Friday night. “You have to come into Apple tomorrow morning,” he said. “I have a lot of stuff to

show you.” Horn did, and Jobs hooked him. “Steve was so passionate about building this amazing

device that

would change the world,” Horn recalled. “By sheer force of his personality, he changed my

mind.” Jobs showed Horn exactly how the plastic would be molded and would fit together at

perfect angles, and how good the board was going to look inside. “He wanted me to see that this

whole thing was going to happen and it was thought out from end to end. Wow, I said, I don’t see

that kind of passion every day. So I signed up.”

Jobs even tried to reengage Wozniak. “I resented the fact that he had not been doing much, but

then I thought, hell, I wouldn’t be here without his brilliance,” Jobs later told me. But as soon as

Jobs was starting to get him interested in the Mac, Wozniak crashed his new single-engine

Beechcraft while attempting a takeoff near Santa Cruz. He barely survived and ended up with

partial amnesia. Jobs spent time at the hospital, but when Wozniak recovered he decided it was

time to take a break from Apple. Ten years after dropping out of Berkeley, he decided to return

there to finally get his degree, enrolling under the name of Rocky Raccoon Clark.

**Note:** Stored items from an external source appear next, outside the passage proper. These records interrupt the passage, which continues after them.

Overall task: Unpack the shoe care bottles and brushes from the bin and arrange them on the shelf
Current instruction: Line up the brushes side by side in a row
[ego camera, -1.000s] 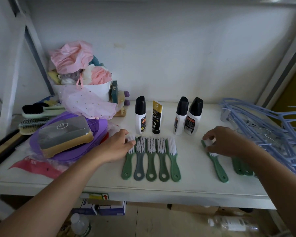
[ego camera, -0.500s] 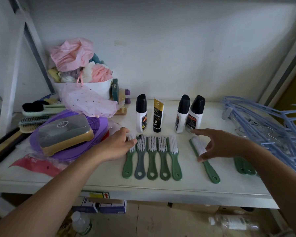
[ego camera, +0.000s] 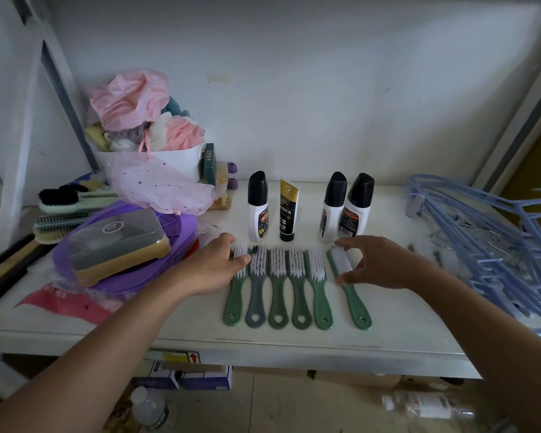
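Five green brushes with white bristles (ego camera: 278,292) lie side by side on the white shelf (ego camera: 403,335), handles toward me. My left hand (ego camera: 213,267) rests flat against the head of the leftmost one, fingers spread. A sixth green brush (ego camera: 355,303) lies just right of the row, slightly angled; my right hand (ego camera: 384,264) pinches its bristle head between thumb and fingers. Behind the row stand three white bottles with black caps (ego camera: 258,214) (ego camera: 331,210) (ego camera: 356,210) and a black-and-gold tube (ego camera: 288,210).
A pile of blue hangers (ego camera: 487,245) fills the shelf's right end. On the left sit a purple basin (ego camera: 175,226) with a lidded box on it, a white bin of pink items (ego camera: 175,160) and other brushes (ego camera: 66,201). Boxes and water bottles lie on the floor below.
My right hand has carried the sixth brush leftward, from near the hangers to just beside the row. My left hand has stayed on the leftmost brush.
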A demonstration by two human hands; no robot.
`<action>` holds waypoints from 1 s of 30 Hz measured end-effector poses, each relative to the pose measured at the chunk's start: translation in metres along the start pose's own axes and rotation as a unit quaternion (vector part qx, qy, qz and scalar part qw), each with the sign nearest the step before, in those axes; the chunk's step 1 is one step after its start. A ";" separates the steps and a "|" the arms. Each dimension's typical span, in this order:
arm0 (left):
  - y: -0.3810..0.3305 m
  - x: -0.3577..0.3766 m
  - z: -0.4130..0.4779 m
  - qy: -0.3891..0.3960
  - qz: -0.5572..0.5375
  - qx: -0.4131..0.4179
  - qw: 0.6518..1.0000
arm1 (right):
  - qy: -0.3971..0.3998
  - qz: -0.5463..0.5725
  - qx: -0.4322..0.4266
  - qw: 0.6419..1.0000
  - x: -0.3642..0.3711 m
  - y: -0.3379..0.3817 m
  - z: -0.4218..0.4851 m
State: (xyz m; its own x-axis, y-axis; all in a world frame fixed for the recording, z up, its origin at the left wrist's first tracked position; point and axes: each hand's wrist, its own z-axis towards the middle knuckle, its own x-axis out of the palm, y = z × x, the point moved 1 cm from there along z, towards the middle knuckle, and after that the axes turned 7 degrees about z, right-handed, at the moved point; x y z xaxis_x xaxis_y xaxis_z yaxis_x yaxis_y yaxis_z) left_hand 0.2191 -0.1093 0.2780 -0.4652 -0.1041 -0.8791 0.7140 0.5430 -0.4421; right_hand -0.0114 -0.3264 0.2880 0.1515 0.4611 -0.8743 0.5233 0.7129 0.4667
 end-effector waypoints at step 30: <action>-0.001 -0.001 -0.001 0.003 0.003 0.005 1.000 | 0.002 -0.001 -0.003 1.000 0.004 0.021 -0.003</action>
State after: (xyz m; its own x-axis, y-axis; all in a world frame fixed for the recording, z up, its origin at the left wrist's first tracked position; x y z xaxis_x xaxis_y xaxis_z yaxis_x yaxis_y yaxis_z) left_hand 0.2180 -0.1087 0.2798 -0.4650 -0.0959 -0.8801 0.7213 0.5354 -0.4394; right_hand -0.0028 -0.3080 0.2945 0.1465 0.4613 -0.8751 0.5185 0.7176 0.4651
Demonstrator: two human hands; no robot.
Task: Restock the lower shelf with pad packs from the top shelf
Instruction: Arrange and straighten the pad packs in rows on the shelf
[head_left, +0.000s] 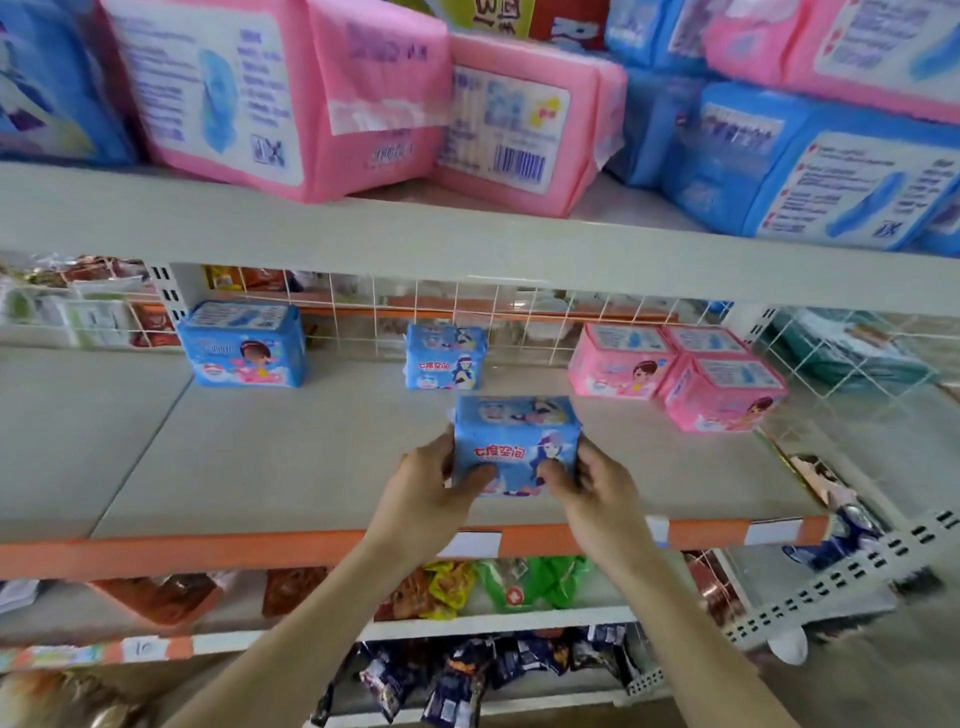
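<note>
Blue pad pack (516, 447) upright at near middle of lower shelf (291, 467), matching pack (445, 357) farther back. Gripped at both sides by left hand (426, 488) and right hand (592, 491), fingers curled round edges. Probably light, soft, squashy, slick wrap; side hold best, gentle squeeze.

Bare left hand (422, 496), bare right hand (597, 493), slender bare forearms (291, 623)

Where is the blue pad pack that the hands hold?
Head view, centre: held pack over the lower shelf, between left hand and right hand, before a matching pack.
</note>
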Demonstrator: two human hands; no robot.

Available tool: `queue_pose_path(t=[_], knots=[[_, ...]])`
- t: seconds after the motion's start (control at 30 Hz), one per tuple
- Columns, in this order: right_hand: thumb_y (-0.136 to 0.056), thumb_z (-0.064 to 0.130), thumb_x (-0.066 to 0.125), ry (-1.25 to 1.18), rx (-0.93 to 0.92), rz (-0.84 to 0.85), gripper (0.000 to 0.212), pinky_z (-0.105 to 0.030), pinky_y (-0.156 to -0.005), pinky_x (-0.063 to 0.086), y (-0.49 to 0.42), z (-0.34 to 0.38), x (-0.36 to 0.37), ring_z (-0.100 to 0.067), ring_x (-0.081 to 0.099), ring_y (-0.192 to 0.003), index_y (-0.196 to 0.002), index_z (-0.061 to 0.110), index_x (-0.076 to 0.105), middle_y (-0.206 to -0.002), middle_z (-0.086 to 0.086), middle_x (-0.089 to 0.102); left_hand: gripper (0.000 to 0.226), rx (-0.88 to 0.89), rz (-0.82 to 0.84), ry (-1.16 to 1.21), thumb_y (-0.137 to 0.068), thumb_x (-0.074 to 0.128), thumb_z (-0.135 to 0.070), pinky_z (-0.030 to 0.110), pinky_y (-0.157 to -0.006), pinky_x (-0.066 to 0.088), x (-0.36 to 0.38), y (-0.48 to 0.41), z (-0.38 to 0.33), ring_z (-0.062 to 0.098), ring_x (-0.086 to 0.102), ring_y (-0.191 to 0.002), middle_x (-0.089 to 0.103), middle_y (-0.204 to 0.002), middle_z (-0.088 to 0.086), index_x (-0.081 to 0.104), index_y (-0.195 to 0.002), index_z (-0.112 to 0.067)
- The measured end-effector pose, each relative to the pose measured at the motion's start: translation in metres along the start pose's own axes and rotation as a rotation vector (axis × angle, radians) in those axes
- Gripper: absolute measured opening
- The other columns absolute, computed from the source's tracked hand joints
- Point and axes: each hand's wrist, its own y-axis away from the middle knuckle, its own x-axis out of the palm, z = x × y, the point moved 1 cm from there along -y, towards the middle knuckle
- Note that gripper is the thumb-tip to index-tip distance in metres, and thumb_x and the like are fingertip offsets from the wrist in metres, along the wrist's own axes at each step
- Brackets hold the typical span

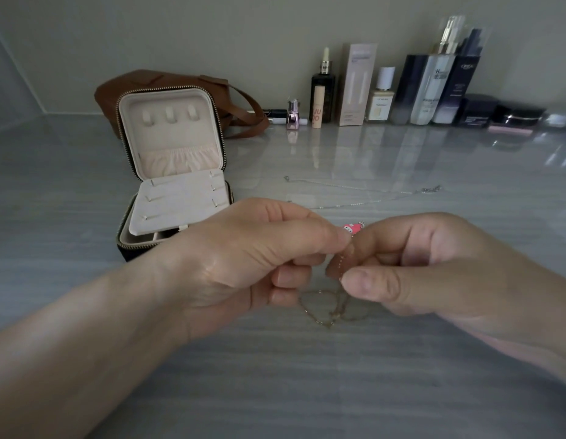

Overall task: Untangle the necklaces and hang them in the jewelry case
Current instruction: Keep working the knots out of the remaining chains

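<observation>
A thin gold chain necklace [326, 310] hangs in tangled loops between my two hands, just above the grey table. My left hand [256, 258] pinches its upper part between thumb and forefinger, and my right hand [411, 264] pinches the chain close beside it. A small pink pendant [352, 229] shows behind my fingertips. A silver necklace [364, 188] lies stretched out on the table beyond my hands. The jewelry case [174, 172] stands open at the left, with its cream lid upright and three hooks near the top.
A brown leather bag [167, 87] sits behind the case. A row of cosmetic bottles and boxes [402, 90] lines the back wall at the right. The glossy grey table [275, 375] stretches out below my hands.
</observation>
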Motion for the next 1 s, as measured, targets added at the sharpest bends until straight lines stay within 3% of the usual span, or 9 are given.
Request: queue_pose_path(t=[0.13, 0.27, 0.33, 0.43, 0.6, 0.73, 0.83, 0.93, 1.0], knots=[[-0.059, 0.028, 0.074, 0.081, -0.034, -0.08, 0.009, -0.006, -0.041, 0.033, 0.0, 0.001, -0.001, 0.0, 0.045, -0.039, -0.066, 0.022, 0.074, -0.048, 0.008, 0.055, 0.031, 0.001, -0.061, -0.072, -0.056, 0.079, -0.019, 0.017, -0.037, 0.028, 0.001, -0.001, 0.0, 0.006, 0.029, -0.037, 0.036, -0.048, -0.005, 0.06, -0.077, -0.007], [-0.051, 0.036, 0.088, 0.186, -0.084, -0.126, 0.026, -0.008, -0.043, 0.033, 0.001, 0.002, -0.007, -0.002, 0.042, -0.04, -0.069, 0.023, 0.076, -0.047, 0.009, 0.052, 0.017, 0.003, -0.056, -0.052, -0.054, 0.066, -0.03, 0.017, -0.037, 0.026, 0.003, 0.001, -0.002, 0.006, 0.028, -0.037, 0.036, -0.048, -0.005, 0.063, -0.059, -0.014], [-0.049, 0.041, 0.085, 0.208, -0.1, -0.167, 0.029, -0.01, -0.045, 0.032, 0.0, 0.001, -0.01, -0.003, 0.037, -0.041, -0.07, 0.024, 0.076, -0.046, 0.01, 0.047, 0.015, -0.002, -0.044, -0.045, -0.055, 0.067, -0.031, 0.017, -0.037, 0.026, 0.002, 0.001, -0.002, 0.006, 0.028, -0.038, 0.036, -0.047, -0.006, 0.064, -0.055, -0.017], [-0.055, 0.049, 0.078, 0.184, -0.105, -0.161, 0.031, -0.011, -0.045, 0.034, 0.0, 0.001, -0.011, -0.003, 0.039, -0.043, -0.075, 0.025, 0.077, -0.048, 0.01, 0.048, 0.017, 0.006, -0.033, -0.013, -0.057, 0.068, -0.029, 0.017, -0.037, 0.026, 0.002, 0.002, -0.002, 0.005, 0.028, -0.038, 0.038, -0.048, -0.006, 0.065, -0.061, -0.012], [-0.054, 0.036, 0.087, 0.186, -0.085, -0.152, 0.021, -0.008, -0.05, 0.04, -0.001, 0.002, -0.003, 0.001, 0.053, -0.052, -0.07, 0.027, 0.077, -0.058, 0.005, 0.063, 0.027, 0.023, -0.011, -0.015, -0.054, 0.068, -0.029, 0.017, -0.039, 0.026, 0.004, 0.001, -0.003, 0.005, 0.028, -0.038, 0.038, -0.047, -0.006, 0.065, -0.069, -0.006], [-0.052, 0.041, 0.07, 0.213, -0.11, -0.195, 0.025, -0.009, -0.056, 0.043, 0.001, 0.005, -0.005, 0.002, 0.06, -0.055, -0.071, 0.028, 0.077, -0.06, 0.01, 0.068, 0.029, 0.058, -0.06, -0.046, -0.054, 0.069, -0.028, 0.017, -0.039, 0.028, 0.001, 0.001, -0.003, 0.006, 0.03, -0.039, 0.039, -0.048, -0.005, 0.07, -0.071, -0.005], [-0.057, 0.046, 0.068, 0.305, -0.149, -0.212, 0.025, -0.026, -0.081, 0.05, 0.003, 0.007, -0.007, -0.002, 0.069, -0.081, -0.079, 0.035, 0.076, -0.079, 0.011, 0.074, 0.026, 0.073, -0.082, -0.075, -0.051, 0.071, -0.025, 0.017, -0.038, 0.031, -0.002, 0.002, -0.003, 0.006, 0.032, -0.039, 0.043, -0.046, -0.005, 0.074, -0.07, -0.008], [-0.066, 0.046, 0.077, 0.373, -0.185, -0.215, 0.019, -0.036, -0.082, 0.053, 0.005, 0.006, -0.008, -0.008, 0.07, -0.082, -0.082, 0.036, 0.076, -0.081, 0.009, 0.075, 0.014, 0.062, -0.052, -0.138, -0.053, 0.084, -0.016, 0.016, -0.04, 0.032, -0.002, 0.003, -0.003, 0.006, 0.033, -0.041, 0.046, -0.051, -0.003, 0.073, -0.062, -0.017], [-0.067, 0.045, 0.072, 0.419, -0.193, -0.225, 0.018, -0.041, -0.08, 0.057, 0.004, 0.004, -0.009, -0.013, 0.07, -0.079, -0.082, 0.037, 0.075, -0.08, 0.006, 0.074, 0.009, 0.058, -0.05, -0.173, -0.057, 0.08, -0.016, 0.017, -0.04, 0.032, -0.002, 0.002, -0.001, 0.006, 0.035, -0.041, 0.047, -0.052, -0.003, 0.072, -0.06, -0.019]])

In order to make the project his own, Jobs decided it should no longer be code-named after

Raskin’s favorite apple. In various interviews, Jobs had been referring to computers as a bicycle

for the mind; the ability of humans to create a bicycle allowed them to move more efficiently than

even a condor, and likewise the ability to create computers would multiply the efficiency of their

minds. So one day Jobs decreed that henceforth the Macintosh should be known instead as the

Bicycle. This did not go over well. “Burrell and I thought this was the silliest thing we ever heard,

and we simply refused to use the new name,” recalled Hertzfeld. Within a month the idea was

dropped.

By early 1981 the Mac team had grown to about twenty, and Jobs decided that they should have

bigger quarters. So he moved everyone to the second floor of a brown-shingled, two-story

building about three blocks from Apple’s main offices. It was next to a Texaco station and thus

became known as Texaco Towers. In order to make the office more lively, he told the team to buy

a stereo system. “Burrell and I ran out and bought a silver, cassette-based boom box right away,

before he could change his mind,” recalled Hertzfeld.

Jobs’s triumph was soon complete. A few weeks after winning his

power struggle with Raskin to run the Mac division, he helped push out Mike Scott as Apple’s

president. Scotty had become more and more erratic, alternately bullying and nurturing. He finally

lost most of his support among the employees when he surprised them by imposing a round of

layoffs that he handled with atypical ruthlessness. In addition, he had begun to suffer a variety of

afflictions, ranging from eye infections to narcolepsy. When Scott was on vacation in Hawaii,

Markkula called together the top managers to ask if he should be replaced. Most of them,

including Jobs and John Couch, said yes. So Markkula took over as an interim and rather passive

president, and Jobs found that he now had full rein to do what he wanted with the Mac division.